Он стукнул себя пальцем повыше виска и заметил, что улыбнулась не только генеральша, но и компаньонка – кажется, он впервые видел её улыбку.

– Но он всё же убийца, – сказала генеральша.

– Мне бы не хотелось об этом говорить вовсе – рассуждения на эту тему заведут нас слишком далеко, да мне всё равно вас не переубедить.

– Не переубедить, – она кивнула. – Но я согласна с вами: что-то не сходится. Впрочем, этот ваш полуполяк произвёл на Луизу Фёдоровну хорошее впечатление. Но мне кажется, он ошибается. Помогите ему.

Наверху зашумели, и они на секунду прислушались, но разобрать что-то было невозможно. «Потолки как в хорошей сибирской избе, брёвна. Странно, что до сих пор не замечал», – подумал Маркевич, а о чём подумала генеральша, так и осталось тайной. Вслух же она сказала:

– Я очень отчего-то помню тот день, когда познакомилась с Александрой Александровной, с Шурочкой. Год не помню, должно быть, восемьдесят девятый или девяностый, во всяком случае Серж ещё учился в корпусе. Я приезжала к нему из Варшавы и останавливалась обычно не в отцовском доме – у меня никогда не было привязанности к нему, а уж тем более к его нынешним обитателям, моему племяннику и особенно его жене, – а у Булгаковых. Там я и встретила впервые Шурочку. Я никогда не считалась дурнушкой, в молодости, разумеется, но тут я впервые позавидовала чьей-то красоте. У неё были самые очаровательные плечи из виденных мною за всю жизнь, если вы понимаете, о чём я. Впрочем, разумеется, понимаете.

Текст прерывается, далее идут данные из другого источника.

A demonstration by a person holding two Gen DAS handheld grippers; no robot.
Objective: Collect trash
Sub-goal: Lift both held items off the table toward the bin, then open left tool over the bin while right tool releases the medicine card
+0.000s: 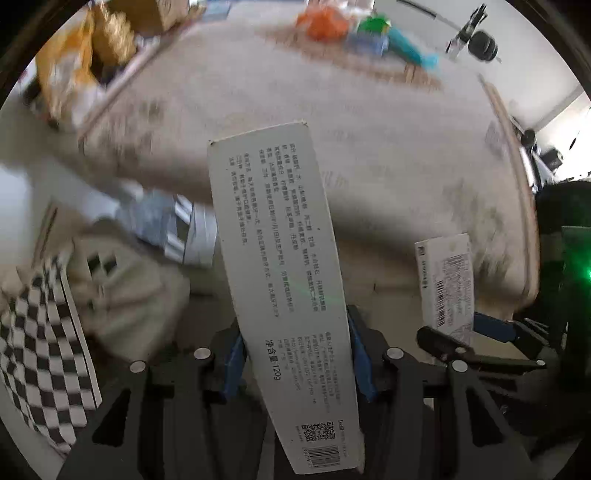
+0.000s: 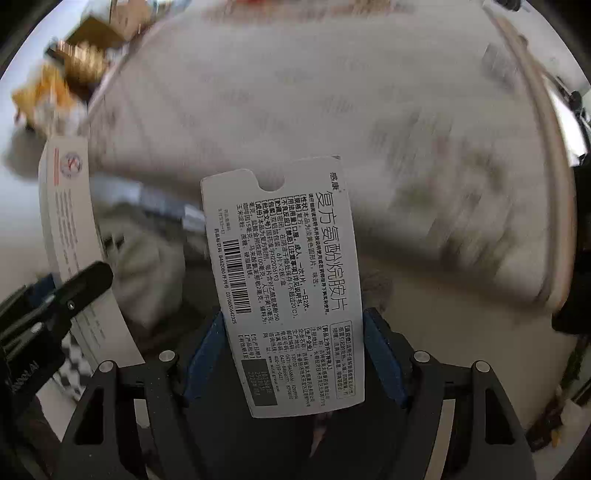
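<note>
My left gripper (image 1: pixel 295 354) is shut on a long white toothpaste box (image 1: pixel 277 266) with printed text and a barcode, held above a beige rug. My right gripper (image 2: pixel 293 350) is shut on a smaller white medicine box (image 2: pixel 284 280) with large black characters. The right gripper and its medicine box also show in the left wrist view (image 1: pixel 448 284) at the right. The left gripper's long box also shows in the right wrist view (image 2: pixel 74 229) at the left. Both views are motion-blurred.
Orange and yellow snack wrappers (image 1: pixel 70 74) and a cardboard box (image 1: pixel 151 14) lie at the far left. Colourful toys (image 1: pixel 354 29) sit at the far edge of the rug. A checkered cloth (image 1: pixel 40 343) and a silver-grey bag (image 1: pixel 173 225) lie below left.
</note>
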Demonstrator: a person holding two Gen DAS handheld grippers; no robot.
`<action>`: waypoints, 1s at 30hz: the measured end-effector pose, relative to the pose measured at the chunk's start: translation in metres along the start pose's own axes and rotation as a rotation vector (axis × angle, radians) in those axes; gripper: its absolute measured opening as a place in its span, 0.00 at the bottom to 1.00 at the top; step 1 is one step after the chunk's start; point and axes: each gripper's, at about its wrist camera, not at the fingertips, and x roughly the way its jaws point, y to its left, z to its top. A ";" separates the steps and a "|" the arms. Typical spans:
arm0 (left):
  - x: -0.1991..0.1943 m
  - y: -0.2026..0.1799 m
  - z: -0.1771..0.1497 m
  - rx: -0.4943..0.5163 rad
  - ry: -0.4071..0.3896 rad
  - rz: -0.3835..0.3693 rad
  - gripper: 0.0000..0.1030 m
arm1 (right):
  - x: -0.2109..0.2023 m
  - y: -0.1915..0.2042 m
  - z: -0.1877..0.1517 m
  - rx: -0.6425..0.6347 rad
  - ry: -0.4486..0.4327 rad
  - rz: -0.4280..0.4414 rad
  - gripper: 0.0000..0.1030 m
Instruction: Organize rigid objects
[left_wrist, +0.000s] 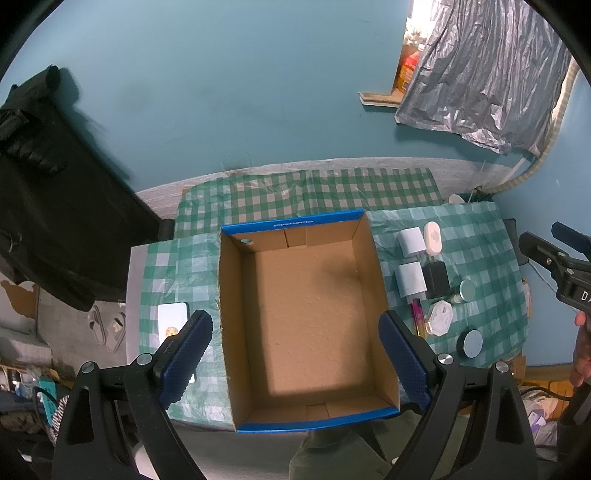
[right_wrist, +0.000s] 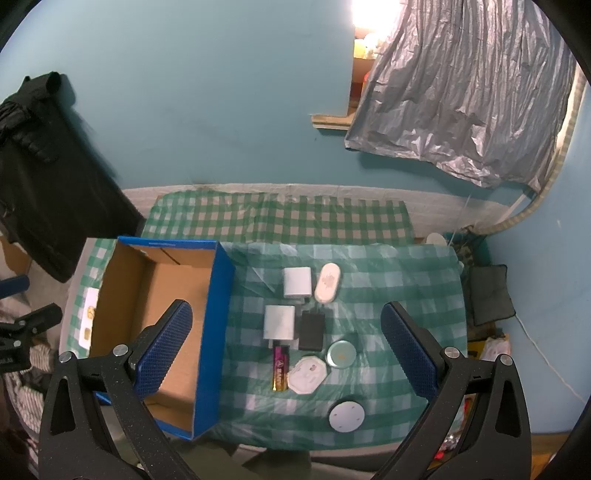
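An empty blue-rimmed cardboard box (left_wrist: 306, 317) sits on the checked tablecloth; it also shows in the right wrist view (right_wrist: 155, 325). Right of it lie several small items: two white adapters (right_wrist: 296, 282) (right_wrist: 279, 322), a white oval case (right_wrist: 327, 283), a black charger (right_wrist: 311, 330), a teal round tin (right_wrist: 341, 354), a white octagonal box (right_wrist: 307, 374), a purple lighter (right_wrist: 280, 368) and a round white disc (right_wrist: 346, 415). My left gripper (left_wrist: 295, 354) is open above the box. My right gripper (right_wrist: 286, 352) is open above the items.
A white phone (left_wrist: 173, 321) lies left of the box on the green checked tablecloth (right_wrist: 399, 280). A black garment (left_wrist: 55, 203) hangs at the left. A teal wall stands behind, with silver plastic sheeting (right_wrist: 465, 92) at the upper right. Clutter lies on the floor around the table.
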 end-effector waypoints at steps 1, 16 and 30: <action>0.000 0.000 0.001 0.001 0.002 0.000 0.90 | 0.000 0.000 0.000 0.000 0.000 0.000 0.99; 0.001 0.000 0.000 0.001 0.006 0.001 0.90 | 0.000 0.000 0.001 0.000 0.006 0.000 0.99; 0.000 0.001 -0.001 0.002 0.006 -0.001 0.90 | 0.001 0.001 -0.002 -0.004 0.009 -0.002 0.99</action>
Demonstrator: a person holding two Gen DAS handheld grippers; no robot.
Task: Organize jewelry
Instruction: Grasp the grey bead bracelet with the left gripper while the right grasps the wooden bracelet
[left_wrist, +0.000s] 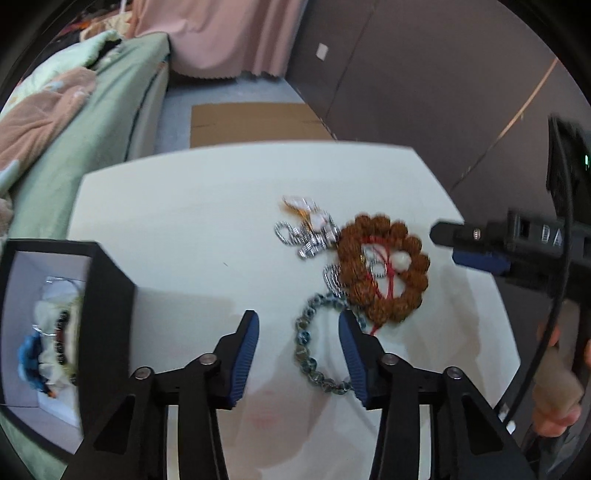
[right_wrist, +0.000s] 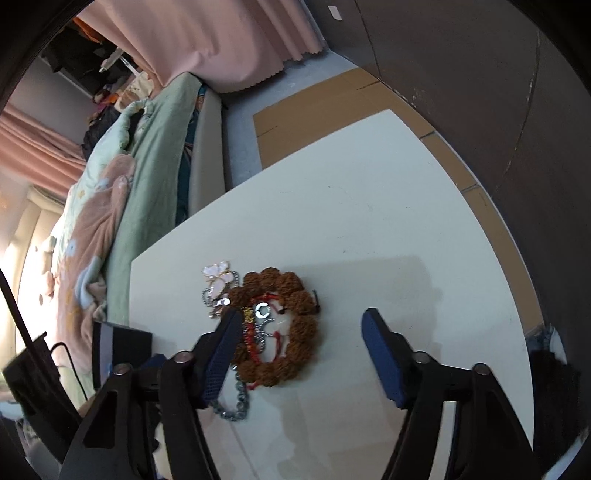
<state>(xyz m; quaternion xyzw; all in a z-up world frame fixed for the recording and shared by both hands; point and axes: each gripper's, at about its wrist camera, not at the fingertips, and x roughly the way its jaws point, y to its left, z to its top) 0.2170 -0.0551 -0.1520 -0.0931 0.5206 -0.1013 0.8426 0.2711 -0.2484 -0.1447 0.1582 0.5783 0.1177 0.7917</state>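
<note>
Jewelry heap (left_wrist: 369, 266) on the table (left_wrist: 184, 221), box (left_wrist: 66, 332) (already part-filled) at its left edge.

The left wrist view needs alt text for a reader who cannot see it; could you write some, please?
The open left gripper hovers over a grey-blue bead bracelet on a white table, beside a brown bead bracelet and silver chains. An open black box stands left.

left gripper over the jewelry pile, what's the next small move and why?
Probably lower the left gripper a little and close on the grey-blue bead bracelet. Its jaws are open and straddle that loop without touching it. The bracelet lies on the white table at the pile's near edge, so it should lift free of the brown bead bracelet.
</note>
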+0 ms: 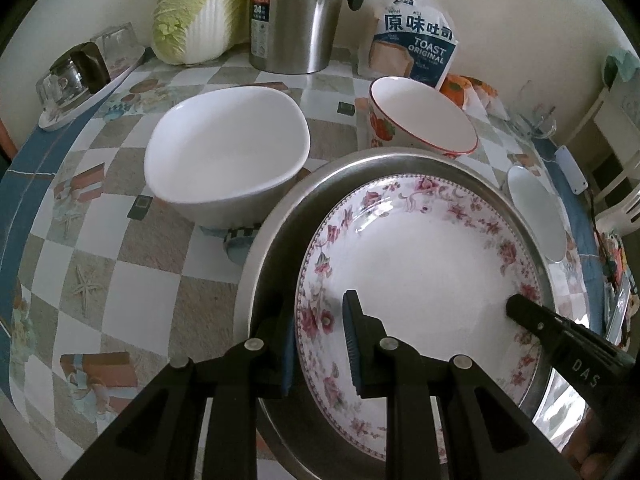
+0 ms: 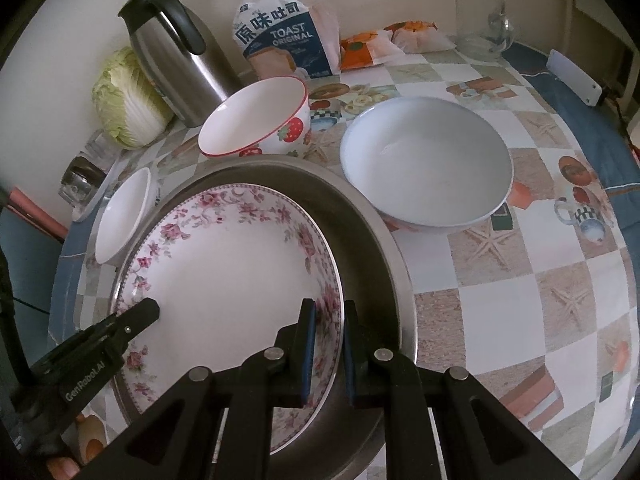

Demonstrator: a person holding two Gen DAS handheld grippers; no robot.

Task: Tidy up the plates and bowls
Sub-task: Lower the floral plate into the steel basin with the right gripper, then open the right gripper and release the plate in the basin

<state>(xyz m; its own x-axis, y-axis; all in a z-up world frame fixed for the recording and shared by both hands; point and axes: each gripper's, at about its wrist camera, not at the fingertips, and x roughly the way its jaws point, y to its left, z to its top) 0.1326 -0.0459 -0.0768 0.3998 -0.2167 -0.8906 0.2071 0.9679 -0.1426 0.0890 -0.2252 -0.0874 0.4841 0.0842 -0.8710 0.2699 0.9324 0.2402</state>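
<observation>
We're looking at a plain cream wall [image 2: 60, 60] behind a round table [image 1: 132, 264] covered in a checkered, blue-edged oilcloth. Soft, dim daylight, and a white chair [image 1: 616, 184] sits off to one side.

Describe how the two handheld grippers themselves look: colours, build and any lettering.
Both are matte black plastic. The left gripper and right gripper each have two flat fingers lined with ribbed blue pads, on angular linkage arms joined by round silver pins. White lettering on the sides reads "DAS" and "GenRobot.AI". No sleeves show.
</observation>
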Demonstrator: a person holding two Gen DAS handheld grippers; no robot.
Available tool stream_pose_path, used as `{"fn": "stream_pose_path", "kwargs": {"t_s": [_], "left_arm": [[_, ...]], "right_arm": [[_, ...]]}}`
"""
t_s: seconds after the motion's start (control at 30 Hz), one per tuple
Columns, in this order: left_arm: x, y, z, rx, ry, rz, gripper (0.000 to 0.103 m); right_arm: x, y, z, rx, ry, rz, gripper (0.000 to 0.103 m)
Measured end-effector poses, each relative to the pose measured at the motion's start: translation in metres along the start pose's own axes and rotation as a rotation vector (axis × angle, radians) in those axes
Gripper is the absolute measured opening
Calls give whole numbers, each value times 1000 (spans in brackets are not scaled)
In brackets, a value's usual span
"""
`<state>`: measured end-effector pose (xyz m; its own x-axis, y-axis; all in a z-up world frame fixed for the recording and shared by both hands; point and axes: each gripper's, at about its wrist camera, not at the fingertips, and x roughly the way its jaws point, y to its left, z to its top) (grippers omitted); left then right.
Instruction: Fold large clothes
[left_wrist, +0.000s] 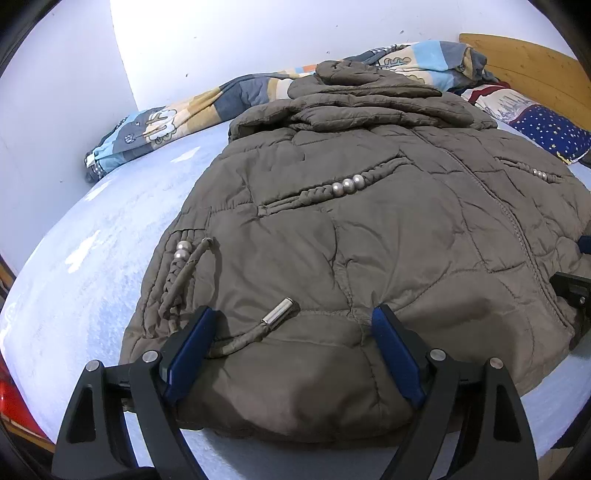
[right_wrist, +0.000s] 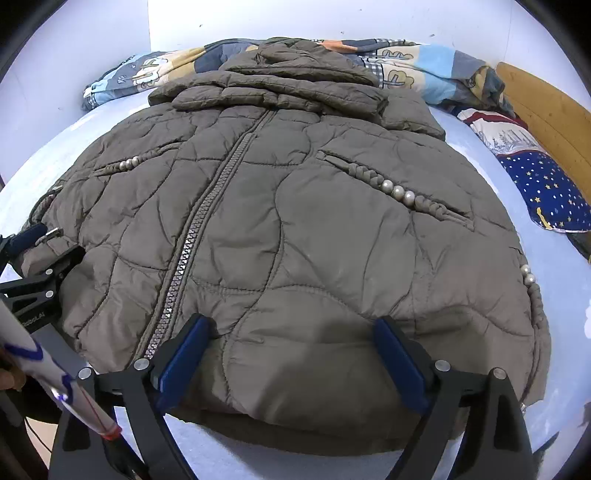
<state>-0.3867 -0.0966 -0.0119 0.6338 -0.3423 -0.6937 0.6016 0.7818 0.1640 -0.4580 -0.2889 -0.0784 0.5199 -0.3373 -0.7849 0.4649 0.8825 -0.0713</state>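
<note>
A brown quilted jacket lies front up on the bed, zip closed, hood folded at the far end. My left gripper sits at the near hem on the jacket's left part, jaws wide, hem fabric and a metal-tipped drawstring lying flat between the blue pads. My right gripper stands the same way over the hem just right of the zip, jaws wide, with flat fabric between them. Neither pair of pads squeezes the cloth. Each gripper shows at the edge of the other's view.
The light blue sheet shows around the jacket. A patterned blanket is bunched along the white wall. A starry pillow lies by the wooden headboard. A white rod crosses the lower left.
</note>
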Motion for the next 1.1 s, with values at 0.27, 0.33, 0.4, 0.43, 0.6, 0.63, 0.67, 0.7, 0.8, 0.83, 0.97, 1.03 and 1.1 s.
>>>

Красных пятен на лице Маркевич отчего-то и в этот раз счастливо избежал, и даже привычная тонкая струйка пота не побежала между лопаток; разве что предательски пересохло во рту и глаза заморгали часто-часто. И вместо того, чтобы изобразить удивление или равнодушие, совершенно неожиданно для себя Маркевич вдруг сказал:

– Прекрасно понимаю.

– Держитесь молодцом. И правильно делаете. Я, как я уже вам давеча говорила, человек довольно прогрессивных взглядов для своих лет. И не осуждаю ни её, ни вас. Не гадайте, откуда я прознала. Шурочка написала мне. В том самом письме, которое вы мне привезли.

«Как часто в наших разговорах мелькал глагол “убивать”. “Не убивай меня”, “меня это убивает”, “сейчас я бы тебя убила”. Слова стираются как пятачок, но потом вдруг проступают с немыслимой чёткостью. Убить можно издалека, чужими руками. Руками, в которых простое письмо».

– Для чего вы мне это рассказали, Анна Аркадьевна?

– Я вам уже говорила давеча, что грешу одновременно общительностью и любопытством. Но нескромности среди моих недостатков нет. Подойдите поближе. Всё письмо вам читать ни к чему, взгляните только на постскриптум. Там Александра Александровна просит меня сообщить вам то, что я сообщила три минуты назад. И кое-что ещё. Важное. Перестаньте есть глазами мои чемоданы. Они правда чудо как хороши, вуиттоновская работа, настоящий «трианон», но посмотрите, наконец, на меня.

«Первую ночь я не помню вовсе. Вторая, третья и четвёртая встают перед глазами так детально подробно, что невозможно поверить, что на самом деле я их провёл – как говорят – с первой до последней минуты с закрытыми глазами. Но нет и не может быть никаких сил, чтобы заставить себя вспомнить. Впрочем, теперь по крайней мере меня не охватывает постыдная волна вожделения, когда я обо всём этом думаю. Место вожделения заняла благодарность – слабая замена любви, разумеется, – бесконечная и вечная благодарность женщине, впервые с такой предельной ясностью доказавшей мне, что Бога нет».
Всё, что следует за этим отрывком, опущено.